*ABOUT THIS EXERCISE*
Wherever a picture sits, omit it. Output the rest of the listing exactly.

*INFORMATION SHOWN*
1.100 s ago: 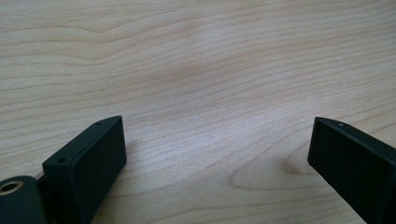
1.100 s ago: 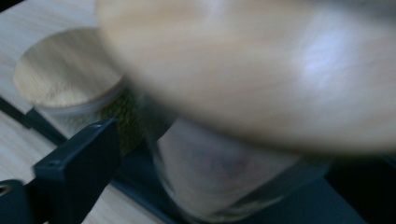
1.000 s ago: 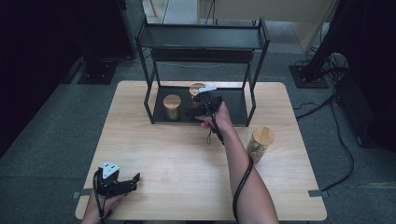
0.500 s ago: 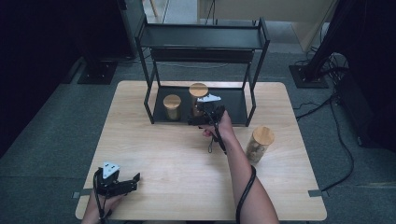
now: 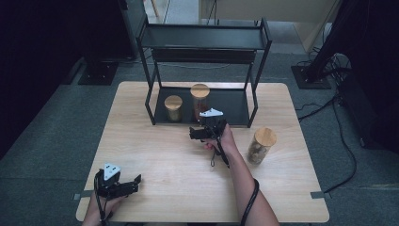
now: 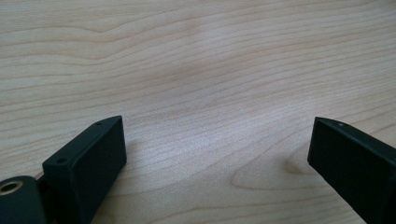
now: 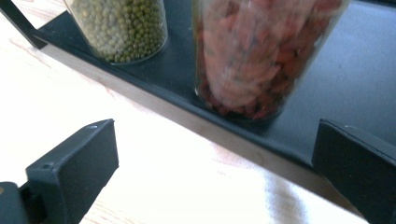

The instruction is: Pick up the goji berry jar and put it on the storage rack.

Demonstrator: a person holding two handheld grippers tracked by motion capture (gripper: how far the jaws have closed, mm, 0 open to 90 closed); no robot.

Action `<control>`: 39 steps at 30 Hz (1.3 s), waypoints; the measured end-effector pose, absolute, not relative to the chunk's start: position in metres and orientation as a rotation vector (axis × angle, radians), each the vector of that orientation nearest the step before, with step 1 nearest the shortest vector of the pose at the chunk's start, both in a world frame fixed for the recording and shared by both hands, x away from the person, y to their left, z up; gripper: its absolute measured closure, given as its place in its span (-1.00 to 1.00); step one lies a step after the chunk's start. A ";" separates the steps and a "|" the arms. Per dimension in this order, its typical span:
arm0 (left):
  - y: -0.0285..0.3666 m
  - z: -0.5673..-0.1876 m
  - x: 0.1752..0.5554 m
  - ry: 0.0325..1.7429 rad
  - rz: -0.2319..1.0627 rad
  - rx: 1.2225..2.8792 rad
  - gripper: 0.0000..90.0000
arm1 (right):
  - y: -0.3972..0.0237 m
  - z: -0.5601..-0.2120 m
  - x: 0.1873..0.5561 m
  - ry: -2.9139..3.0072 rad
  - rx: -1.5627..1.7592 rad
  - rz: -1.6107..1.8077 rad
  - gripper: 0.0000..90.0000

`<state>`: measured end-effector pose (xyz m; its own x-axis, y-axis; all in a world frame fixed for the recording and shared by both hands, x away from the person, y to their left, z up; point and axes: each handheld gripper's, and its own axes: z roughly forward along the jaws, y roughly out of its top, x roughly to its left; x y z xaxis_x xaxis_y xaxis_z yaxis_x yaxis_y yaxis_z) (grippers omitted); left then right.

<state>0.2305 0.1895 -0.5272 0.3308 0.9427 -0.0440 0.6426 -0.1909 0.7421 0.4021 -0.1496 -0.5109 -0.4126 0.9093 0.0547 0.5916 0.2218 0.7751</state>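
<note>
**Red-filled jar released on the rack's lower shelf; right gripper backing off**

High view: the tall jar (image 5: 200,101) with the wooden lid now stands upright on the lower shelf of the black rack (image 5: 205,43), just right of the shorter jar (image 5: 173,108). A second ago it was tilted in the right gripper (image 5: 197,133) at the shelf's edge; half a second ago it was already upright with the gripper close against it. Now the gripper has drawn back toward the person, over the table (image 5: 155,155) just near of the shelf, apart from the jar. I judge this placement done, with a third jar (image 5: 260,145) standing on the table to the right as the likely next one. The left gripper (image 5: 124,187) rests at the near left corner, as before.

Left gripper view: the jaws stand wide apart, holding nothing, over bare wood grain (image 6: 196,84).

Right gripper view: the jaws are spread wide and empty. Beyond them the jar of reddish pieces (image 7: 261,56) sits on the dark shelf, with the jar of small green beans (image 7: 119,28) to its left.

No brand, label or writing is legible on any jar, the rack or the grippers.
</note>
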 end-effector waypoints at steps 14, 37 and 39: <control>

*SOLUTION FOR THIS TASK*
1.100 s ago: 
1.100 s ago: 
1.000 s ago: 
0.500 s ago: 
now: 
now: 
now: 

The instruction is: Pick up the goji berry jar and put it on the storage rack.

Demonstrator: a person holding two handheld grippers tracked by motion capture (gripper: how far the jaws have closed, mm, 0 open to 90 closed); no robot.

Action `<control>`: 39 steps at 30 Hz (1.3 s), waypoints; the measured end-effector pose, absolute, not relative to the chunk's start: position in metres and orientation as a rotation vector (axis × angle, radians), each the vector of that orientation nearest the step before, with step 1 nearest the shortest vector of the pose at the chunk's start, both in a world frame fixed for the recording and shared by both hands, x away from the person, y to their left, z up; gripper: its absolute measured closure, given as its place in its span (-1.00 to 1.00); step one lies a step after the chunk's start. A ";" separates the steps and a "|" the arms. Per dimension in this order, its typical span:
arm0 (left):
  - y: -0.0285..0.3666 m
  - z: -0.5673..-0.1876 m
  - x: 0.1752..0.5554 m
  - ry: 0.0325..1.7429 rad
  - rz: -0.2319..1.0627 rad
  - rx: 1.2225..2.8792 rad
  - gripper: 0.0000..90.0000
arm1 (right):
  - y: -0.3972..0.0237 m
  - z: -0.5601..-0.2120 m
  - x: 0.1873..0.5561 m
  - ry: -2.9139..3.0072 rad
  - rx: -1.5627..1.7592 rad
  - rz: -1.6107..1.8077 rad
  - gripper: 0.0000..90.0000

`<state>`: measured end-effector pose (xyz m; its own x-axis, y-axis; all in a world frame fixed for the recording and shared by both hands, x away from the person, y to their left, z up; point and axes: each handheld gripper's, and its own axes: z roughly forward along the jaws, y roughly out of its top, x roughly to its left; x y z xaxis_x xaxis_y xaxis_z yaxis_x yaxis_y yaxis_z) (grippers omitted); left then right.

<state>0.2305 0.1895 -0.5272 0.3308 0.9427 -0.0440 0.6426 -0.1909 0.7421 0.4021 -0.1496 -0.5109 -0.4126 0.9093 0.0547 0.5916 0.2218 0.7751</state>
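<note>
**Red-filled jar released on the rack's lower shelf; right gripper backing off**

High view: the tall jar (image 5: 200,101) with the wooden lid now stands upright on the lower shelf of the black rack (image 5: 205,43), just right of the shorter jar (image 5: 173,108). A second ago it was tilted in the right gripper (image 5: 197,133) at the shelf's edge; half a second ago it was already upright with the gripper close against it. Now the gripper has drawn back toward the person, over the table (image 5: 155,155) just near of the shelf, apart from the jar. I judge this placement done, with a third jar (image 5: 260,145) standing on the table to the right as the likely next one. The left gripper (image 5: 124,187) rests at the near left corner, as before.

Left gripper view: the jaws stand wide apart, holding nothing, over bare wood grain (image 6: 196,84).

Right gripper view: the jaws are spread wide and empty. Beyond them the jar of reddish pieces (image 7: 261,56) sits on the dark shelf, with the jar of small green beans (image 7: 119,28) to its left.

No brand, label or writing is legible on any jar, the rack or the grippers.
</note>
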 end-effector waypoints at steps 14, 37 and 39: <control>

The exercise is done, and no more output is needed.